Material und Methoden: MEDLINE-Anfrageergebnisse sowie MeSH-Deskriptoren im verfügbaren XML-Format werden in das RDF- bzw. RDFS-Format transformiert [2], [3]. Mit dem hier MEDLINE-RDF-BEnchmarking-System (MERBES) kann der Benutzer PubMed-Anfragen für die Generierung von RDF-formatierten Testdaten mit gewünschten Eigenschaften und Größen formulieren. Benchmarks werden definiert durch SPARQL-Anfragen, die durch RDF-Speicher- und -Anfragesysteme auf die generierten Testdaten ausgeführt werden, d.h. Eigenentwicklungen mit verschiedenen Optimierungsstrategien [4] sowie die Systeme Jena und Sesame.
Ergebnisse: Im vorliegenden Ansatz steht mit dem PubMed-System ein "Goldstandard" für MEDLINE-Anfragen zur Verfügung, so dass neben Laufzeitanalysen auch die Vollständigkeit und Korrektheit von SPARQL (SPARQL Protocol and RDF Query Language) Anfragen ermittelt werden können. Dazu müssen die zu RDF-Anfragen äquivalenten PubMed-Anfragen mit denjenigen Anfragen konjunktiv verknüpft werden, die anfangs zur Testdaten-Generierung verwendet wurden. Ein besonderes Interesse besteht in der Nutzung der polyhierarchisch organisierten MeSH-Deskriptoren mit Deduktionen im erzeugten RDFS-Format. Unerwartete Unterschiede zwischen der Baumnummer-orientierten Vorgehensweise in PubMed und der logischen Vorgehensweise im RDFS-Format werden im Vortrag diskutiert.

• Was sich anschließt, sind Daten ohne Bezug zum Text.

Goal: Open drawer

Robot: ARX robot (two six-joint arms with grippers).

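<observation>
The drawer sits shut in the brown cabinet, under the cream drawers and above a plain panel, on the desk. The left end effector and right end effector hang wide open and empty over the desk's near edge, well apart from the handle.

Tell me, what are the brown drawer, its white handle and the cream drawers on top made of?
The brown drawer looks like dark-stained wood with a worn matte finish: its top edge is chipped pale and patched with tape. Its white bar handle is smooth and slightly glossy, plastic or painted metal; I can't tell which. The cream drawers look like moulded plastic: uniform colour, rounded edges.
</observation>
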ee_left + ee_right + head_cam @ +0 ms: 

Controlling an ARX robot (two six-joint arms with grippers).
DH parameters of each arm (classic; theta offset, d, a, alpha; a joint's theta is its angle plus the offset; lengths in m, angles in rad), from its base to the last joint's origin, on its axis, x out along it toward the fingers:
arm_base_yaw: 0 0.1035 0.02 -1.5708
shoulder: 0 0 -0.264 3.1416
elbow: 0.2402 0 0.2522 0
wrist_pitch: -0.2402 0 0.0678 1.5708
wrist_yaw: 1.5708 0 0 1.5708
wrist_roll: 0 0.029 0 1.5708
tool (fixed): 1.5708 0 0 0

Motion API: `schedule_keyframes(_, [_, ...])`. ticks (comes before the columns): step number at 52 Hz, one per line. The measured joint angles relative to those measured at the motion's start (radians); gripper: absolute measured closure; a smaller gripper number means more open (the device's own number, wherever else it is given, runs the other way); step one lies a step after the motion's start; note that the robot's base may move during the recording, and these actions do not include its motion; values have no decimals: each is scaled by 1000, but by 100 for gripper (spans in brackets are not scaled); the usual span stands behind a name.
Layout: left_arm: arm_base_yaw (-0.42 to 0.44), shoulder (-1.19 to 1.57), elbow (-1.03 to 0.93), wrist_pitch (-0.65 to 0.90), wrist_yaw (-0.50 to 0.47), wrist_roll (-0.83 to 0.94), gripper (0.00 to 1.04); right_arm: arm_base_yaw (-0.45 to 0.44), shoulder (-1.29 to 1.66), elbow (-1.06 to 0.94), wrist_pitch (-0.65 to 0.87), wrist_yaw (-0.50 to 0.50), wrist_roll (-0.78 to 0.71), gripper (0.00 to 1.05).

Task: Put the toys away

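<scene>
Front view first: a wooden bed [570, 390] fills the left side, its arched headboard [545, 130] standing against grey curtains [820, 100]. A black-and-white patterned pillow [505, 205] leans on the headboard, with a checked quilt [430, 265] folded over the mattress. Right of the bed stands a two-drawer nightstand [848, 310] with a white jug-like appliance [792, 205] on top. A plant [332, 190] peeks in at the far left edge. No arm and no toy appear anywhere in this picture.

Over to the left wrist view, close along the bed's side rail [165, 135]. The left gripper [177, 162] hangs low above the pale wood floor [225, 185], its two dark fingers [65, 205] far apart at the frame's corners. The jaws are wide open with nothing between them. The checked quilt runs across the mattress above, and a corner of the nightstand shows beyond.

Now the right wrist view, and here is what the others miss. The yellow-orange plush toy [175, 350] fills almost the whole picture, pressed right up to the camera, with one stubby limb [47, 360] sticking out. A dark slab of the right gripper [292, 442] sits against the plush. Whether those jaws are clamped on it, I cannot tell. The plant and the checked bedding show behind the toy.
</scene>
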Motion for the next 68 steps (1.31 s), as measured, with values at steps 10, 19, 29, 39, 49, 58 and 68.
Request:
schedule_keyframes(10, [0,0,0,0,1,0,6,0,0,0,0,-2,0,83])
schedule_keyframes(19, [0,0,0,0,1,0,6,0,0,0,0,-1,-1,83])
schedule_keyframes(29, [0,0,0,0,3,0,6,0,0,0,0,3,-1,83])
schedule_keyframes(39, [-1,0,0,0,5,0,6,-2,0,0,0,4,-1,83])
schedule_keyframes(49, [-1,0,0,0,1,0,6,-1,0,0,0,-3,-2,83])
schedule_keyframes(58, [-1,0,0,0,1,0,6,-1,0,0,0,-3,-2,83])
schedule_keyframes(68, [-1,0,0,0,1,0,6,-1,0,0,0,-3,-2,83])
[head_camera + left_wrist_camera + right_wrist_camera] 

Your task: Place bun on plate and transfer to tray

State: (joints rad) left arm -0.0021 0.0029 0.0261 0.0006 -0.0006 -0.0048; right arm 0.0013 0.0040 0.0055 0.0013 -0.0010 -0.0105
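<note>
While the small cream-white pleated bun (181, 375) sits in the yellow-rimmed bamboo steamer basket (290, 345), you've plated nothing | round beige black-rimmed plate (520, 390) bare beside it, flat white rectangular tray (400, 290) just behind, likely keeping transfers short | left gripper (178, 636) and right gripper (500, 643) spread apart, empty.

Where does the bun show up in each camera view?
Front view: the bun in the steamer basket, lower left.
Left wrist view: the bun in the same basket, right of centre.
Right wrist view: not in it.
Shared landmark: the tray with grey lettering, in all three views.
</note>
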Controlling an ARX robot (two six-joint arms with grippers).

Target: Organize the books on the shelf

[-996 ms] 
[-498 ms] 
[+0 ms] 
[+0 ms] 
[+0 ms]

Diskussion und Ausblick: MERBES hat sich als effektives Instrument für das systematische Durchführen von Performanz-, Korrektheits- und Vollständigkeits-Analysen für Kombinationen von SPARQL-Anfragen, Testdaten und RDF-Speichersystemen erwiesen.
Danksagung: DFG-Projekt LUPOSDATE (Logisch und Physikalisch Optimierte Semantic Web Datenbank-Engine), siehe http://www.ifis.uni-luebeck.de/index.php?id=77.
Literatur
- 1.
- Belleau F, Nolin MA, Tourigny N, Rigault P, Morissette J. Bio2RDF: towards a mashup to build bioinformatics knowledge systems. J Biomed Inform. 2008;41(5):706-16.
- 2.
- Battle S. Gloze: XML to RDF and back again. Proceedings of the First Jena User Conference. 2006. siehe http://jena.hpl.hp.com/juc2006/proceedings/battle/paper.pdf
- 3.
- van Assem M, et al. A Method for Converting Thesauri to RDF/OWL. In: McIlraith SA, et al, Eds. Proc of the Third Int Semantic Web Conf. (ISWC 2004). 2004. p. 17-31.
- 4.
- Groppe J, Groppe S, Ebers S, Linnemann V. Efficient Processing of SPARQL Joins in Memory by Dynamically Restricting Triple Patterns. 24th ACM Symposium on Applied Computing (ACM SAC 2009). 2009.